Re: Hosta Ramblings---and milking the AHS membership
Well, Bob Axmear will be glad to know that I finally did it--Dan Nelson got
me going on this one, so I spent the whole afternoon writing a reply only to
find out, after I'd sent it, that I had exceeded Carolyn's limit on number
of lines in a message. So...I've blown the mask so to speak. Gotta watch
that verbosity. LOL!!!
So, let me summarize. Dan, I don't agree. Price "skimming" is a well
recognized marketing technique as a pricing strategy and is highly
preferable to price penetration, IMO. With skimming, you make money while
others ramp up to try and provide product and take advantage of what are, by
definition, above average profits. With penetration, you price products so
low that the competition can't justify even trying to sell into the market.

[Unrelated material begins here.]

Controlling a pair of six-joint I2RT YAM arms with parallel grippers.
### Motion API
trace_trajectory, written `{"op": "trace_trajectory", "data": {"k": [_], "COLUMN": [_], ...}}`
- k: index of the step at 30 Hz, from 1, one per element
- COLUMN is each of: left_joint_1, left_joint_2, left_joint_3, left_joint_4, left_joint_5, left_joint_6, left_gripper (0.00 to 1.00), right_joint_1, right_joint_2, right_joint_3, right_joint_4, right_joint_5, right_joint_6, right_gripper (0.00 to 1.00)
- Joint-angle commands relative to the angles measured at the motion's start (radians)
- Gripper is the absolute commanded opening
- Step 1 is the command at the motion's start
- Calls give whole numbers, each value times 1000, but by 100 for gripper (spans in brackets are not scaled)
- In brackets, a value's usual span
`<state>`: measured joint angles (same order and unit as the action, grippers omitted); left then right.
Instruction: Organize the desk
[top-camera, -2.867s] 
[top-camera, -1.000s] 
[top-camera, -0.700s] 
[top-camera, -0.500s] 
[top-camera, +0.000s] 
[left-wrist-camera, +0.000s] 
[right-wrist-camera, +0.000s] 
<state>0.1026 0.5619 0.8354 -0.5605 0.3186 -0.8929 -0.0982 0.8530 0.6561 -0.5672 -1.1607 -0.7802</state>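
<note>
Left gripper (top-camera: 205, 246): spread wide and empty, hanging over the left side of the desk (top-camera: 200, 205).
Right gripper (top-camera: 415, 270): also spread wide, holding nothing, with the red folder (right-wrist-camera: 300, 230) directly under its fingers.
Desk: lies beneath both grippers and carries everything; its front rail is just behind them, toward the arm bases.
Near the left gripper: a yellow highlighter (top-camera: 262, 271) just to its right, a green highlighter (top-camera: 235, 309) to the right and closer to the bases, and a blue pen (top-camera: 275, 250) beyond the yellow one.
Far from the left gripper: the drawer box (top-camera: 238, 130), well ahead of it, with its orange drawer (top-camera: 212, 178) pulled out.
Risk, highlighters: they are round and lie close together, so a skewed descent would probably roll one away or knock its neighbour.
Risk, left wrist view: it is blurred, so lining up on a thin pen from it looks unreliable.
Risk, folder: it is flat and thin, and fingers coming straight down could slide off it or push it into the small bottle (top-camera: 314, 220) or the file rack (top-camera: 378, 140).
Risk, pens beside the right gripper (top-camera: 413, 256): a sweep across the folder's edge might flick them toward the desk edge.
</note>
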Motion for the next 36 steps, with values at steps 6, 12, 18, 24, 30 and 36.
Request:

Mass merchandisers penetrate and annihilate, adding little value to the
distribution channel. Price skimmers, tend to add lots of value; extensive
education for the consumer, attention to detail in stock mix, above average
quality and service, and generally offer good cause for the consumer to want
to pay at a higher pricing point--they get something they cannot readily
obtain somewhere else.
While it is true that someday, today's $100 Hostas may become $5 Hostas, for
the AHS to encourage mass distribution in any manner seems not only
ludicruous, but contrary to any good marketing strategy that is designed to
support the channel of distribution. As the product moves out to the
consumer, there must be adequate profit potential for the channel members to
survive. To do otherwise would force the consumer to drive to the
hybridizer's house or nursery, make their purchase, then go on to the next
hybridizer's pad for another, and on to another, etc. Not bad if you live
down the street from a few hybridizers, but quite a different problem if you
live across the country. Somebody has got to collect, grown-on and
distribute the product. And while we may not want to collect all 2,000
varieties, 50 varieties does not a Hosta nursery make.

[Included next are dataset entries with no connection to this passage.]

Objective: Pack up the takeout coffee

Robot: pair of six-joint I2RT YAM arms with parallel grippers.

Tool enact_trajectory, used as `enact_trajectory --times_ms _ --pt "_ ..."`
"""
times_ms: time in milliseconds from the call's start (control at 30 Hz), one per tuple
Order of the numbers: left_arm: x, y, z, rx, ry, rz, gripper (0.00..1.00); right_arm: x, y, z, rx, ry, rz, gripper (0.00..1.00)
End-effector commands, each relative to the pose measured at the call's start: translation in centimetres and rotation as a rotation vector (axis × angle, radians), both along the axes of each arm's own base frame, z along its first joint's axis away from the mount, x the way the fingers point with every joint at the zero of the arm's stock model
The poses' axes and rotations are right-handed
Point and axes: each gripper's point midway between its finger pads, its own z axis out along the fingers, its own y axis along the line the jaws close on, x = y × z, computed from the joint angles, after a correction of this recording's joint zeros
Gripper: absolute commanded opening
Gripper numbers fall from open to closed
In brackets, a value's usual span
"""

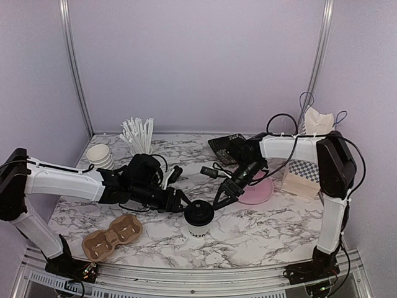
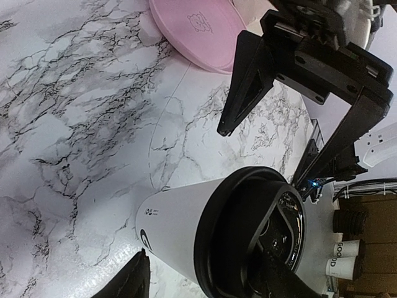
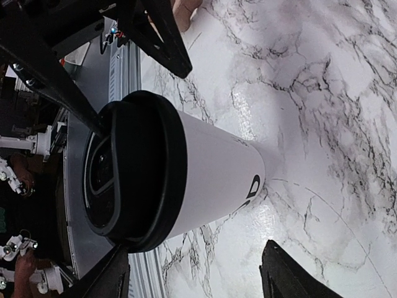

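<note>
One takeout coffee (image 1: 198,218), a white paper cup with black lid and black lettering, stands upright on the marble table near the front middle. My left gripper (image 1: 182,203) reaches it from the left. In the left wrist view its open fingers (image 2: 129,280) straddle the cup (image 2: 180,226), one close by the wall near the base, the other across the lid. My right gripper (image 1: 224,195) hangs open just right of the cup. In the right wrist view the cup (image 3: 211,177) lies ahead of the spread fingertips (image 3: 282,270), untouched.
A brown pulp cup carrier (image 1: 112,236) lies at the front left. A stack of plain white cups (image 1: 100,156) and a holder of white straws (image 1: 139,136) stand at the back left. A pink plate (image 1: 259,190), a black basket (image 1: 224,146) and a napkin box (image 1: 302,176) sit to the right.
</note>
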Motion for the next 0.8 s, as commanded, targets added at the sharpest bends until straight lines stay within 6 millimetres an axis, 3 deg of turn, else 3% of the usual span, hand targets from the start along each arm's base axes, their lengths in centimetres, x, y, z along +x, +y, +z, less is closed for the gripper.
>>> enact_trajectory --times_ms 0,300,500,600,767 --pt "-0.3 0.4 -1.9 0.063 0.009 -0.014 0.6 0.4 0.4 -0.8 -0.025 0.005 -0.01 0.69" --pt "-0.7 1.1 -4.8 0.134 0.04 -0.025 0.52 0.7 0.4 -3.4 -0.088 0.052 -0.033 0.59" --pt "-0.8 2.2 -7.4 0.212 0.055 -0.013 0.48 0.8 -1.0 -7.4 -0.229 0.046 -0.066 0.53" --pt "-0.6 1.9 -6.6 0.198 0.035 -0.019 0.49 1.0 -0.7 -6.1 -0.189 0.027 -0.058 0.53" --pt "0.6 0.4 -2.2 0.117 -0.078 -0.028 0.62 2.0 0.3 -0.4 -0.026 -0.033 -0.035 0.58"
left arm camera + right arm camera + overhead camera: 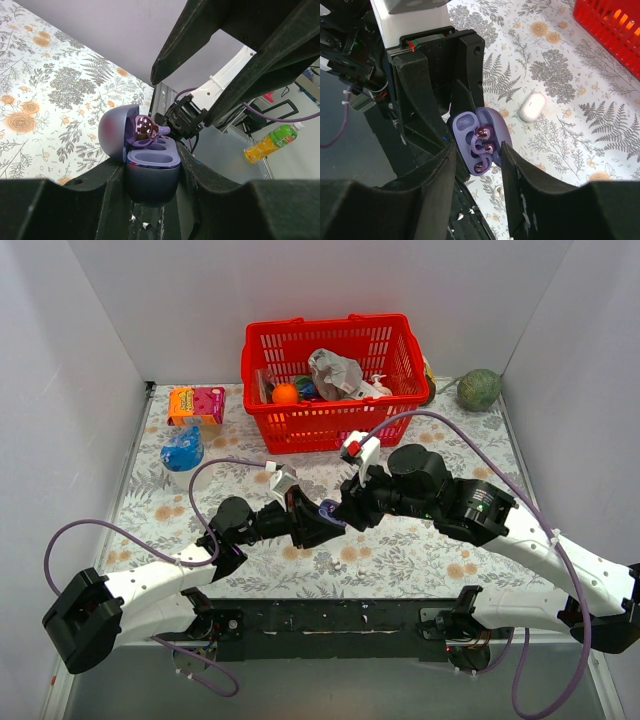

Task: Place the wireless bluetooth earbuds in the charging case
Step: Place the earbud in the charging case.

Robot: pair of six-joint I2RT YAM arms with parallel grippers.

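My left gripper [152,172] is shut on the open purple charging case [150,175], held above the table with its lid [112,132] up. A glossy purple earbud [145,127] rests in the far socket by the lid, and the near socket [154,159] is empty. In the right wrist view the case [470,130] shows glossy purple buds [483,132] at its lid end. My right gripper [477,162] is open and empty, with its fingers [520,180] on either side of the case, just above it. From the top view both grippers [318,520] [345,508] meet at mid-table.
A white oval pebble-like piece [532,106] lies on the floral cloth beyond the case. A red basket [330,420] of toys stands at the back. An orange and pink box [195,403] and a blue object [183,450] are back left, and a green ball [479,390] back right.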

There needs to be legitimate profits available to the channel or we could
all be buying $2.97 Hostas at the local discount center or grocery and be
limited to 50 varieties. They would be unmarked or mislabeled and there
wouldn't be a soul on the premises that could tell you if it was a Hosta,
let alone what KIND of Hosta. The mass merchandiser is not in the business
of enhancing the enjoyment of the gardening experience for the
consumer--they are in the business to move product quickly, period.
The higher the price of the product, the better it is for everyone. Who
wants to pay $100 for an unnamed Hosta that you don't know what it is
(unless you can have a chance to register it--that might be different).
Maybe there are some folks, but I know I'm a lot more comfortable "buying
names" than I am buying "no-name" plants.